Aussi bien la question de la transe aurait pu me convenir (connaissance, énergie, jubilation) et la 3 (la question de la pensée : philosophie, sublimation, transcendance)… Toujours me réserve-t-on crois-t-on la meilleure part, celle de l’amour. La Femme lit – si on sait lire – me sortira de cela d’enfermant à la fin, cette question infinie du sexe du pourquoi du sexe cru chez une femme.

La question du terme « érotique » ? Lui préférer « sexualité » ? « amour » ? « Erotique » a comme visée scabreuse, intentionnelle de troubler l’autre, de le séduire, mais pas « sexualité », terme biologique ou sociologique ; qu’est-ce que je cherche lorsque j’écris « sexuellement », « avec » mon sexe ? A séduire l’autre, à me faire aimer de lui, d’elle ? Ou bien alors à exprimer dans la plus grande liberté le désir large universel panthéiste, et le plaisir qui s’ensuit, l’épanchement ? Ou bien encore je ne cherche rien, pas à prouver, à écrire selon moi à partir de mes propres émerveillements, fussent-ils sexuels, sans souci de l’autre, du lecteur, de la lectrice ?

La sexualité chez moi participe d’un mouvement vital, d’une dynamique. Je n’en fais pas une spécialité.

Charger/ décharger, voilà le projet avoué et respectable somme toute de la littérature porno, écrire le plus efficacement possible pour amener le lecteur / la lectrice à l’orgasme. C’est dire si on est loin d’un travail d’élaboration de la langue.

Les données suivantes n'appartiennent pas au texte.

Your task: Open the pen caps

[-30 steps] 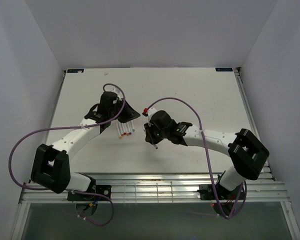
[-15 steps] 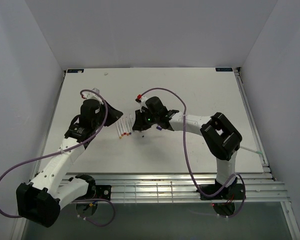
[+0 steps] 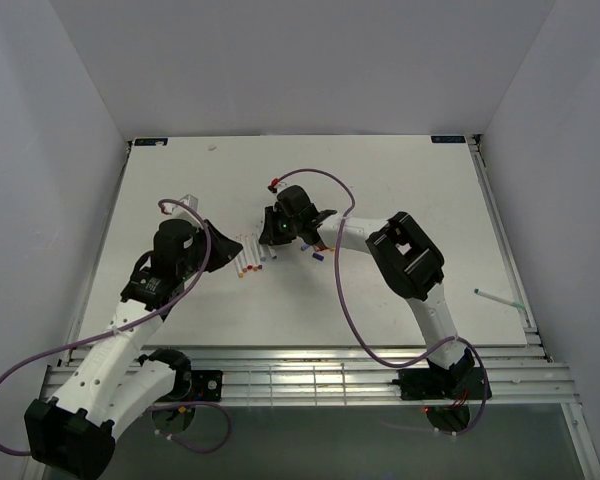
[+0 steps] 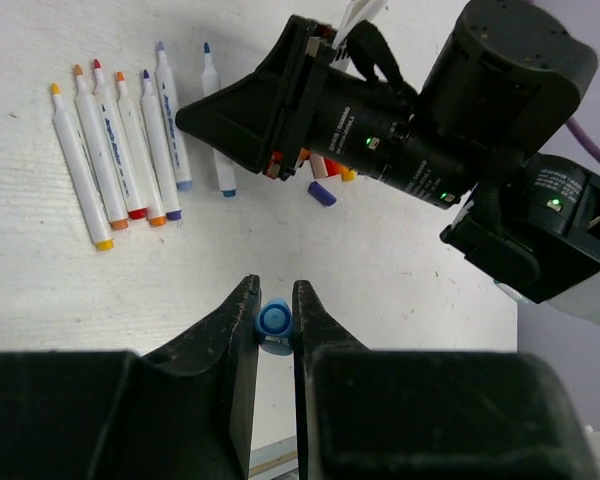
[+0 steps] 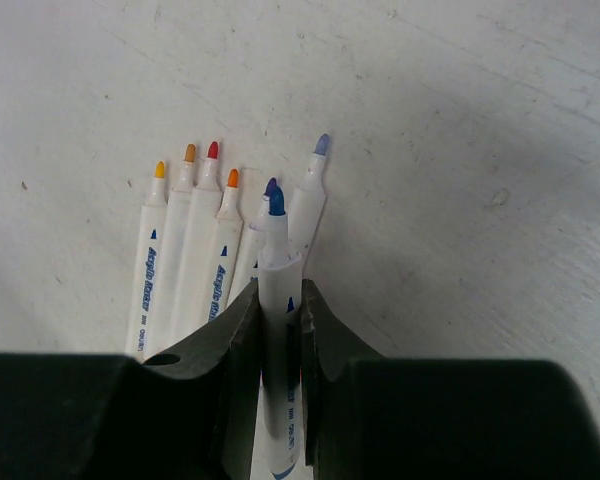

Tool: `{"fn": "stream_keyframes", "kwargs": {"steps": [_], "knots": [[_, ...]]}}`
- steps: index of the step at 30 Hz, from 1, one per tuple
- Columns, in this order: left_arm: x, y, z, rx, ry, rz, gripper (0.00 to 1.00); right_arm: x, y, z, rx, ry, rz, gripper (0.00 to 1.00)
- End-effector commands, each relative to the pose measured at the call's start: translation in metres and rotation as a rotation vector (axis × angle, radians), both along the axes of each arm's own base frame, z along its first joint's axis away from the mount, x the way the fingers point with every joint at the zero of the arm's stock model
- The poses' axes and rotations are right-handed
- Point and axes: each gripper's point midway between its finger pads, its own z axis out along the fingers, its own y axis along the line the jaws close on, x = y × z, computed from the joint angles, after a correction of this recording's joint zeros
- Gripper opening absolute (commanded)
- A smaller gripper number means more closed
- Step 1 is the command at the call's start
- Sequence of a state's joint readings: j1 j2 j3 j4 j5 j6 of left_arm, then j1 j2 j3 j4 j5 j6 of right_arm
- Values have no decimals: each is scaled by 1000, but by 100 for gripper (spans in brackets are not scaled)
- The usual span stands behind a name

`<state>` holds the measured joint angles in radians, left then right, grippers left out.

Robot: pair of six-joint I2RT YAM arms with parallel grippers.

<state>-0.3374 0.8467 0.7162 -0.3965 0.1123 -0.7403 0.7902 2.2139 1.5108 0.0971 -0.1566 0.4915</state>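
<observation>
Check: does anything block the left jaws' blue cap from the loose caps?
Bare table lies between the blue cap, pinched in the left gripper, and the loose caps, but the right gripper's body hangs just above that pile.

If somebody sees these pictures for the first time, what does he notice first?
The left gripper, left of centre, pinches a small blue cap. Facing it, the right gripper clamps a blue-tipped pen over a row of uncapped pens in the middle of the table.

A blue pen cap (image 4: pixel 274 320) sits end-on, pinched in the left gripper (image 4: pixel 274 296), while a purple cap (image 4: pixel 321 193) lies loose on the table (image 4: pixel 400 270) beside red and orange caps (image 4: pixel 332 169).
</observation>
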Motion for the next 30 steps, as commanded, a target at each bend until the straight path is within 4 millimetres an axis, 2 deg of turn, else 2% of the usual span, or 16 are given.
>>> {"fn": "stream_keyframes", "kwargs": {"steps": [1, 4, 7, 11, 14, 18, 20, 21, 23, 24, 26, 27, 28, 29, 30], "knots": [[-8, 1, -7, 20, 8, -24, 0, 18, -2, 7, 1, -12, -72, 21], [-10, 1, -10, 19, 8, -29, 0, 20, -3, 2, 4, 11, -86, 23], [-11, 1, -14, 20, 16, -32, 0, 16, 1, -3, 13, 38, -73, 34], [-11, -1, -14, 13, 17, -40, 0, 12, 4, -10, 25, 78, -77, 43], [-12, -2, -14, 9, 19, -48, 0, 10, 3, -11, 36, 84, -78, 44], [-12, -7, -14, -1, 16, -76, 0, 9, 2, -1, 49, 65, -74, 45], [-13, -16, -17, -11, 23, -131, 0, 11, 0, 14, 59, 38, -80, 47], [-13, -19, -19, -10, 30, -153, 0, 12, -1, 29, 74, 19, -77, 48], [-13, -26, -32, -4, 81, -198, 0, 13, -11, 38, 84, 15, -83, 50], [-12, -28, -32, -7, 91, -210, 0, 14, -16, 56, 106, -4, -87, 51], [-10, -32, -37, -14, 105, -227, 0, 17, -38, 61, 107, 4, -114, 52], [-10, -36, -37, -28, 110, -241, 0, 17, -46, 85, 134, -27, -122, 53], [-7, -39, -34, -42, 95, -253, 0, 23, -61, 92, 131, -46, -141, 53], [-6, -42, -39, -50, 113, -261, 0, 17, -76, 85, 103, -34, -159, 53], [-6, -48, -41, -70, 125, -283, 0, 17, -88, 105, 115, -65, -177, 54]]}}
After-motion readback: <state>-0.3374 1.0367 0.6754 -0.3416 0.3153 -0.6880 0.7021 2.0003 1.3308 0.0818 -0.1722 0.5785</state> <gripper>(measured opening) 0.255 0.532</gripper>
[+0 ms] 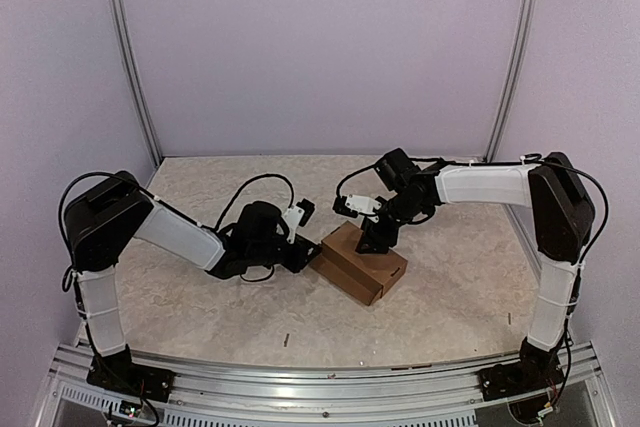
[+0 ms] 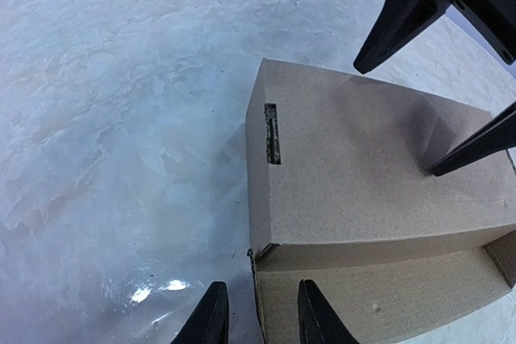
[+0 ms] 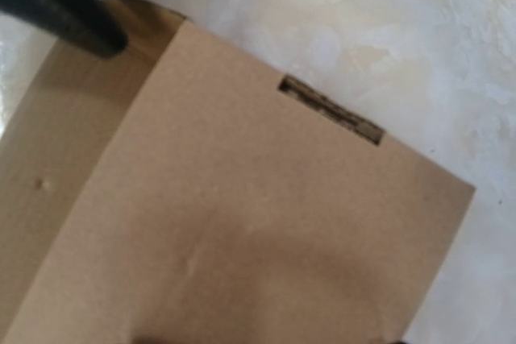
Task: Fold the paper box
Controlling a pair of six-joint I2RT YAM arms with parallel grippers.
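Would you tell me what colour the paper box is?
Plain brown paper box, clearest in the left wrist view.

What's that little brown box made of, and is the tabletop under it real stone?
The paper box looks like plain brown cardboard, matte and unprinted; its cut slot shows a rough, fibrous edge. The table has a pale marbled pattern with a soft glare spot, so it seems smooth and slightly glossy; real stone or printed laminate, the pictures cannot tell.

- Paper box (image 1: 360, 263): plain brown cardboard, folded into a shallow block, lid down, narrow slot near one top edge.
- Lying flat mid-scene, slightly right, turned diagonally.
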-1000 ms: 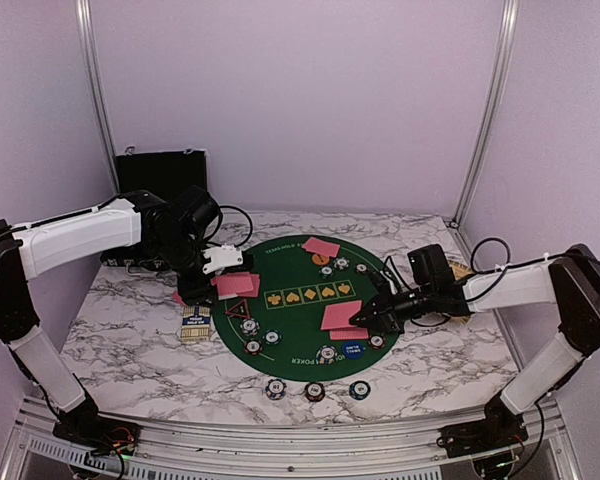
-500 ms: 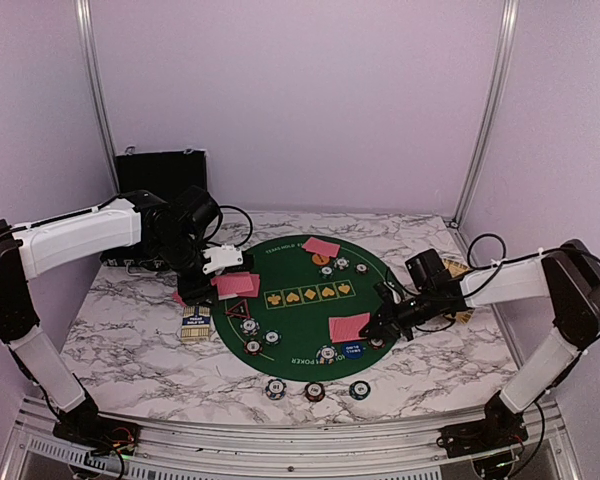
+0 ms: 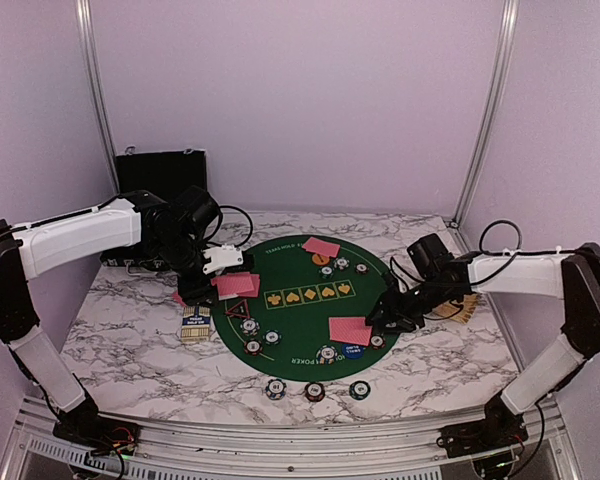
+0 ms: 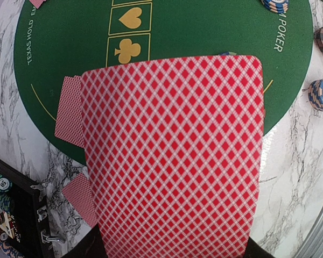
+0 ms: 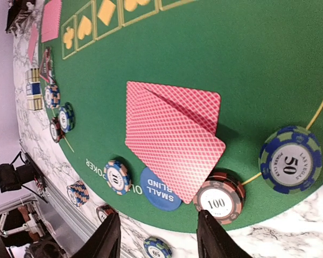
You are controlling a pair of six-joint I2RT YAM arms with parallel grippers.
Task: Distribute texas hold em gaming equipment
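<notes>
The marble table carried a round green mat at its middle. At the table's far left corner stood the black case with its lid up. The left wrist view caught a few case chips in its tray, with the rest hidden. The left gripper hung over the mat's left edge, clenched on a deck of red-backed cards whose backs filled its own camera. The right gripper hovered low by the mat's near right edge, jaws apart and nothing between them. Just ahead of it a pair of cards lay face down and overlapping on the felt. One corner covered part of the blue small-blind button and met a 100 chip, with a 50 chip just beside at the rim. The cards looked thin, light, slick and bendable, likely to fan or slide apart, so a pinch across a short edge would probably suit. The chips seemed stiff and denser, best taken across their striped rims.
</notes>
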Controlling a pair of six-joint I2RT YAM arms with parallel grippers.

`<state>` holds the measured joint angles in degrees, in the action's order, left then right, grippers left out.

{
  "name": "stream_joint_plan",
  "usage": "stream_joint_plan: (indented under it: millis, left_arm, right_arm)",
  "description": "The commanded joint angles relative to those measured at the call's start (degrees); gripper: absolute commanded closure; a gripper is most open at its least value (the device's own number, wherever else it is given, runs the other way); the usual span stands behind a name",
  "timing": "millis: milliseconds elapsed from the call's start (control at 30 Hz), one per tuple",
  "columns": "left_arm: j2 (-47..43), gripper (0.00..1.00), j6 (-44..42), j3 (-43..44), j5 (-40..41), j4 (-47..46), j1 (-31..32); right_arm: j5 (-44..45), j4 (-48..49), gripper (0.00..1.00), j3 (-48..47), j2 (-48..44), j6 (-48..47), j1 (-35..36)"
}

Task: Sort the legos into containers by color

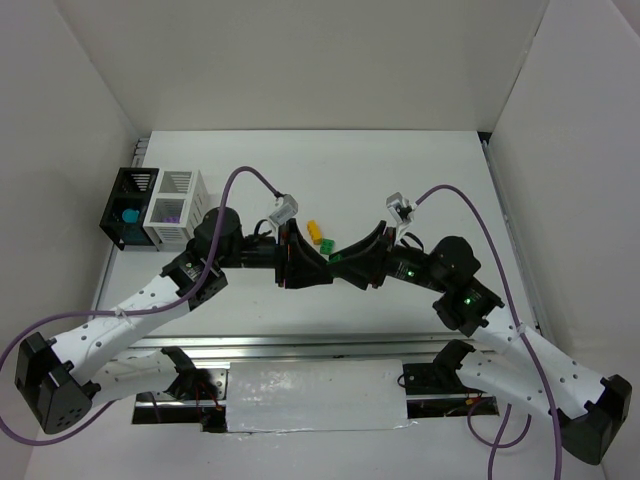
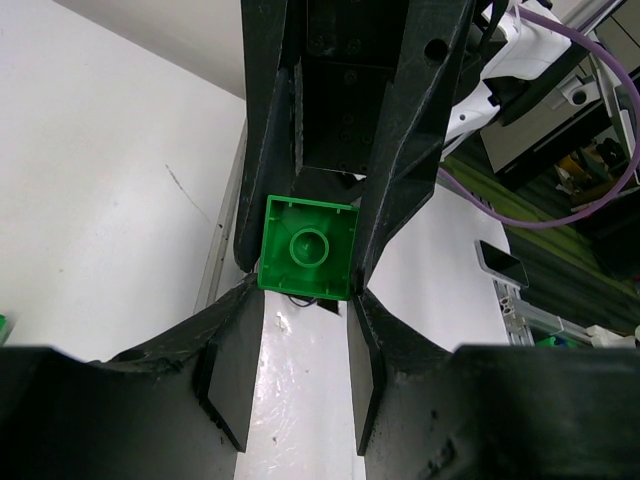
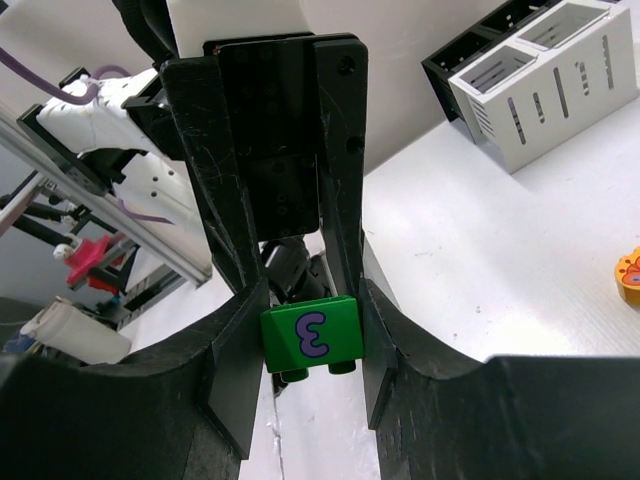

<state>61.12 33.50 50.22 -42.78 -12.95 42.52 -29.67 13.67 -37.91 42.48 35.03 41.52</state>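
A green brick (image 1: pixel 336 257) with a purple mark hangs above the table's middle, where my two grippers meet tip to tip. My right gripper (image 3: pixel 312 305) is shut on this brick (image 3: pixel 310 338), which sits between its pads. My left gripper (image 2: pixel 306 298) faces it, jaws apart, with its fingertips (image 2: pixel 252 292) just at the brick's edge (image 2: pixel 308 248). A yellow-orange brick (image 1: pixel 313 231) and another green brick (image 1: pixel 325 243) lie on the table just behind. The black bin (image 1: pixel 112 215) holds a teal brick (image 1: pixel 130 214). The white bin (image 1: pixel 165 232) beside it holds a purple one (image 1: pixel 170 212).
The bins stand at the far left of the table, also in the right wrist view as white (image 3: pixel 545 95) and black (image 3: pixel 462 62). An orange brick (image 3: pixel 630 280) shows at that view's right edge. White walls enclose the table on three sides.
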Motion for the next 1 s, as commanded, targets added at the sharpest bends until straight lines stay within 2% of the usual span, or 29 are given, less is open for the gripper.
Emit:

Amour, sexualité, érotisme… on touche là à quelque chose d’essentiel, bien sûr et de seriné. Qui pose la question de la condition humaine, du rapport au monde et à l’autre. Il s’agit d’une représentation de la relation puisque cela passe par le langage, mais troublée du fait que cela est aussi sensible, le fruit d’une expérience physique. Le langage retrouve ce qui est perdu, permet de restituer quelque chose de l’instant, du désir, de la jouissance.

Mais c’est chez moi pris dans un réseau plus complexe et plus sombre quoique solaire aussi (une énergie solaire travaillée par le sombre).

A part quelques textes directement adressés à des hommes aimés, et pour lesquels donc j’ai écrit, et dans une intention manifeste de séduction violente ou de réaffirmation, auxquels en faisant cela – qui est un acte fort – j’ai prouvé mon amour brûlant, en ai témoigné, l’essentiel de mon travail ensuite a porté sur une sorte d’écriture du désir, sans objet, tendu dans toutes les directions.

J’espère que l’on pourra dépasser cette question de la sexualité et que les critiques s’intéresseront à autre chose, au travail de la langue proprement dit, par exemple.